## Problem description
Every line in the listing below that holds the word "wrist" should be returned.

## Available data

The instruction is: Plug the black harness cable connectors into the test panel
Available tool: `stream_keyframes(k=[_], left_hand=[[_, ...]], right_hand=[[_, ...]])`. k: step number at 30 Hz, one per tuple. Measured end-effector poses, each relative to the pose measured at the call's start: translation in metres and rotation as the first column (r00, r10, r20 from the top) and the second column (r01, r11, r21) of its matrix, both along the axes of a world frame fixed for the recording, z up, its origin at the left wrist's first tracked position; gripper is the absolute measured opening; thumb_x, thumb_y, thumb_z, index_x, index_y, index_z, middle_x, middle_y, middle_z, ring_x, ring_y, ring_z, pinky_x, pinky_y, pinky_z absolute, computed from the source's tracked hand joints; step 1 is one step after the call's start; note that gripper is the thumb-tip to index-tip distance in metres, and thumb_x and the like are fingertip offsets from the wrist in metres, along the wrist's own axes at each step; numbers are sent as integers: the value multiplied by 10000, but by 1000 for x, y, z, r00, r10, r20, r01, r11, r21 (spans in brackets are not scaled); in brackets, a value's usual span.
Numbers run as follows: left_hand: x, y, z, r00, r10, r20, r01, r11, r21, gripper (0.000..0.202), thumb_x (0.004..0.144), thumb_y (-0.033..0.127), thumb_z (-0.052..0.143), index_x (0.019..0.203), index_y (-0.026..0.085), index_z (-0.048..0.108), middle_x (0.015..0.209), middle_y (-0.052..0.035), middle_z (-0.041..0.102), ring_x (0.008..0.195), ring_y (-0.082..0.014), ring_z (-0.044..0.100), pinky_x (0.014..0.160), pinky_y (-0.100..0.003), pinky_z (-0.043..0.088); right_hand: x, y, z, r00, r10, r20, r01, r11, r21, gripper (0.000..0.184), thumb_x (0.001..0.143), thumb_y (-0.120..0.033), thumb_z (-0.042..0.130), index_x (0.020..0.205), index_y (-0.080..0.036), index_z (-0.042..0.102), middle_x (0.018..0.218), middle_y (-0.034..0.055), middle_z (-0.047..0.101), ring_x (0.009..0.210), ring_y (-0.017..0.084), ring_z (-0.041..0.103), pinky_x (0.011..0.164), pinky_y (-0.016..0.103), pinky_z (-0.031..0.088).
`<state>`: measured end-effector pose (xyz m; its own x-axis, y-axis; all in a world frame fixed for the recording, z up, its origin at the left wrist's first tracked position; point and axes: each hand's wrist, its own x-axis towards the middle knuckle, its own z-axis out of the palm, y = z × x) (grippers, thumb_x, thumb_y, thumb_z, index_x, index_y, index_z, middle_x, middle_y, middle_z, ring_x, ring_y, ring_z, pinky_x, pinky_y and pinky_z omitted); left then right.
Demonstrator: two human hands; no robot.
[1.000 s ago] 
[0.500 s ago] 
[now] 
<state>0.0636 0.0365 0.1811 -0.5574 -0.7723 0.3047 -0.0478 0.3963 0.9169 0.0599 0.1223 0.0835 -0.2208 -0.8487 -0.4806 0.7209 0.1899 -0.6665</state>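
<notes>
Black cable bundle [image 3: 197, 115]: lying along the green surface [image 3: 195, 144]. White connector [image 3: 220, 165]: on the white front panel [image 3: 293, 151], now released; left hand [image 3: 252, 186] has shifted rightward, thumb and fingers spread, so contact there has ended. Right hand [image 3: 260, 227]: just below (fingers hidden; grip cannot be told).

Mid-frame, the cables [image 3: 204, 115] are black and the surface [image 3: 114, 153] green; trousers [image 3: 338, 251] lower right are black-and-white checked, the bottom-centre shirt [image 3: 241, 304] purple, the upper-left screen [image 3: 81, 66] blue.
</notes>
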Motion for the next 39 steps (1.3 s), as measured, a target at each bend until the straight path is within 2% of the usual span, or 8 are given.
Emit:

## Response
Available tool: `stream_keyframes(k=[_], left_hand=[[_, ...]], right_hand=[[_, ...]])`. k: step number at 30 Hz, one per tuple. Measured end-effector poses, each relative to the pose measured at the call's start: translation in metres and rotation as the first column (r00, r10, r20 from the top) and the second column (r01, r11, r21) of its matrix, both along the axes of a world frame fixed for the recording, z up, its origin at the left wrist's first tracked position; gripper is the absolute measured opening; thumb_x, thumb_y, thumb_z, index_x, index_y, index_z, middle_x, middle_y, middle_z, ring_x, ring_y, ring_z, pinky_x, pinky_y, pinky_z absolute, computed from the source's tracked hand joints; step 1 is one step after the call's start; note that gripper is the thumb-tip to index-tip distance in metres, and thumb_x and the like are fingertip offsets from the wrist in metres, along the wrist's own axes at each step; numbers are sent as integers: the value multiplied by 10000, but by 1000 for x, y, z, r00, r10, r20, r01, r11, r21 (spans in brackets are not scaled); in brackets, a value's usual span.
`<state>`: measured end-effector pose (xyz m; its own x-axis, y-axis; all in a world frame fixed for the recording, z up, its origin at the left wrist's first tracked position; point and axes: each hand's wrist, its own x-axis towards the middle knuckle, its own z-axis out of the palm, y = z × x) (grippers, thumb_x, thumb_y, thumb_z, index_x, index_y, index_z, middle_x, middle_y, middle_z, ring_x, ring_y, ring_z, pinky_x, pinky_y and pinky_z omitted); left then right.

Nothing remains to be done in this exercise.